# 4. Pastas Project

In this notebook you will learn:
- what a pastas project is.
- how observations series, stresses and models are stored in a pastas project.
- how to do bulk operations on pastas models.
- how to write and read a pastas project from a file.


In order to do bulk operations on time series models you can use a Pastas Project. A Project is a Python class that contains observations, stresses and models of multiple locations. This class has convenient methods to store time series data, create models, add stressmodels and summarize the results. This notebook is an example of the current possibilities.

In [None]:
# First perform the necessary imports
import os
import pandas as pd
import matplotlib.pyplot as plt
import pastas as ps
%matplotlib inline

In [None]:
## Starting a new Project
pr = ps.Project(name='project for notebook')

## Add observations
We can add oseries to the project. Set kind to 'oseries' to add the series as observations. Observation-series are added to pr.oseries, which is a Pandas DataFrame. The measurement-TimeSeries is in the 'series'-column.
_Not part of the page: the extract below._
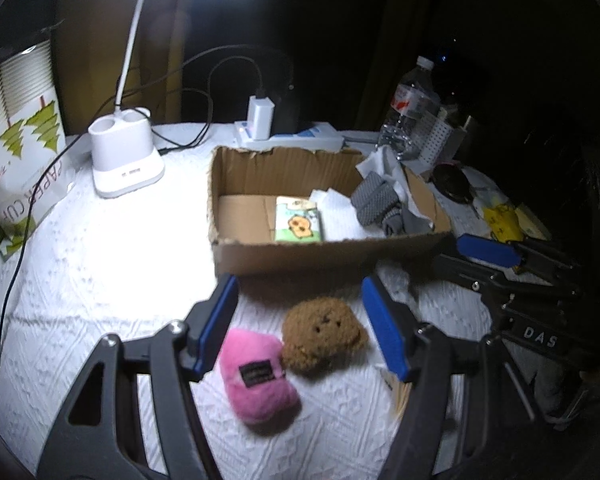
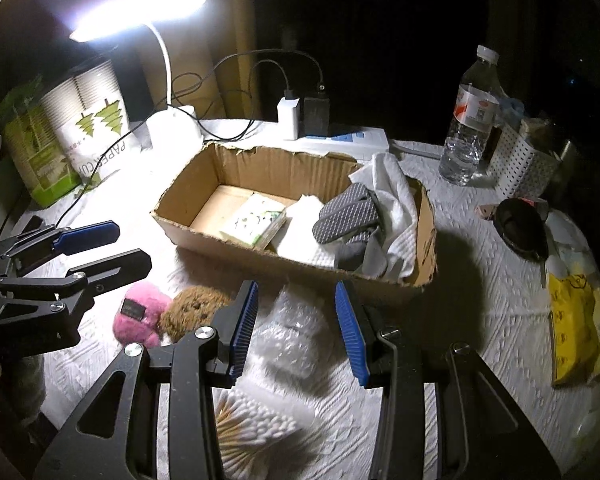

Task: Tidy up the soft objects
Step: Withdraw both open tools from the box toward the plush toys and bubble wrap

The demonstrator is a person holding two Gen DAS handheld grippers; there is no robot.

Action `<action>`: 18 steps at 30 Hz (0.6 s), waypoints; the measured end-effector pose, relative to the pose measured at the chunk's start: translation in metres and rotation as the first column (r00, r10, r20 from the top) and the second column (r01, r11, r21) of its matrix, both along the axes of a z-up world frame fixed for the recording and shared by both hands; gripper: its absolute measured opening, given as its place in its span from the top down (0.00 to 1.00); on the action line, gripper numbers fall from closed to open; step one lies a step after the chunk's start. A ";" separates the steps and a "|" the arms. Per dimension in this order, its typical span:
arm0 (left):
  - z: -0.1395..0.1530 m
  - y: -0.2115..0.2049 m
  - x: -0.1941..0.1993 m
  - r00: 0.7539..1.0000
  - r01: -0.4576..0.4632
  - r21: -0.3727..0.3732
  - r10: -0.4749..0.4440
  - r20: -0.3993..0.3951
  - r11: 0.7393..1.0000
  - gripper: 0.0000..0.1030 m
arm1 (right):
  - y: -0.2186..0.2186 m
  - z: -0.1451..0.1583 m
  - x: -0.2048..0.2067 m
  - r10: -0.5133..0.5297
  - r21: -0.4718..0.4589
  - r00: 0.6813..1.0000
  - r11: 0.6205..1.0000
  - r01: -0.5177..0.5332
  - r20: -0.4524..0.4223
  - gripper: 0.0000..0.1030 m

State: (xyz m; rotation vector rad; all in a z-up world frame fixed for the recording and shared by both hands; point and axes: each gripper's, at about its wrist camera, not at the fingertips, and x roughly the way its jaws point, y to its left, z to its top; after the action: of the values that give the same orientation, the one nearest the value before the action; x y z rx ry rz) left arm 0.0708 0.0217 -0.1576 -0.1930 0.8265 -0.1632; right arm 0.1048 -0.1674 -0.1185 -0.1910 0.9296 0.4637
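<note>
Between the spread blue-padded fingers of the left gripper (image 1: 300,328), on the white embossed tablecloth (image 1: 100,280), lie a fuzzy pink plush toy (image 1: 258,376) and a curly brown plush toy (image 1: 322,334), touching each other; neither pad touches them. The pink toy's dark label is too blurred to read. The right gripper (image 2: 296,328) also stands apart and empty, above a clear bubble-wrap packet (image 2: 296,332) that is hard to make out against the cloth. A bundle of cotton swabs (image 2: 256,428) lies under its left finger, partly hidden.

Behind the toys sits a torn brown cardboard box (image 1: 320,254), holding a cartoon-printed tissue pack (image 1: 299,224), white paper towels (image 2: 396,200) and rolled grey knit socks (image 2: 350,216). The lit white desk lamp (image 1: 126,156) near the far left corner washes out the cloth around it. Beyond the far edge the room is dark.
</note>
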 end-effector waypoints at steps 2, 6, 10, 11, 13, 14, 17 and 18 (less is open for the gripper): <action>-0.004 0.001 -0.005 1.000 -0.001 -0.001 0.001 -0.006 1.000 0.36 | -0.001 -0.001 -0.005 -0.001 0.000 1.000 1.000 0.001 -0.003 0.59; -0.012 0.003 -0.013 1.000 -0.004 0.006 0.004 -0.023 1.000 0.36 | -0.002 -0.008 -0.012 -0.006 0.006 1.000 1.000 0.006 -0.015 0.58; -0.021 0.007 -0.019 0.999 -0.011 0.011 0.012 -0.042 1.000 0.36 | -0.003 -0.019 -0.017 -0.009 0.013 0.999 1.000 0.010 -0.036 0.58; -0.023 0.008 -0.019 0.999 -0.012 0.013 0.013 -0.046 1.000 0.36 | -0.003 -0.022 -0.018 -0.010 0.015 0.999 1.000 0.010 -0.041 0.58; -0.027 0.007 -0.021 0.998 -0.014 0.017 0.015 -0.054 1.000 0.36 | -0.003 -0.028 -0.019 -0.009 0.016 0.999 1.000 0.010 -0.053 0.58; -0.029 0.007 -0.020 0.998 -0.015 0.019 0.016 -0.059 1.000 0.36 | -0.003 -0.030 -0.019 -0.010 0.018 0.998 1.000 0.011 -0.057 0.58; -0.033 0.003 -0.019 0.997 -0.011 0.025 0.013 -0.071 1.000 0.36 | -0.005 -0.038 -0.017 -0.013 0.025 0.997 1.000 0.015 -0.074 0.58; -0.034 0.002 -0.018 0.997 -0.009 0.027 0.011 -0.074 1.000 0.36 | -0.006 -0.039 -0.017 -0.013 0.026 0.997 1.000 0.016 -0.079 0.58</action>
State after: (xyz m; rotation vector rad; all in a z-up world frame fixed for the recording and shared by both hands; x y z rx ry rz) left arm 0.0530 0.0235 -0.1918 -0.1794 0.9009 -0.1360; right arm 0.0879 -0.1734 -0.1580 -0.1422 1.0004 0.4729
Metadata provided to add_series is shown in the other columns of pr.oseries.

In [None]:
# add the observations in all the files in the data-directory that end with _1.csv
datapath = r'data\nb4'
files = [x for x in os.listdir(datapath) if x.endswith('_1.csv')]
for file in files:
    fname = os.path.join(datapath,file)
    series = ps.read_dino(fname)
    pr.add_series(series, kind='oseries')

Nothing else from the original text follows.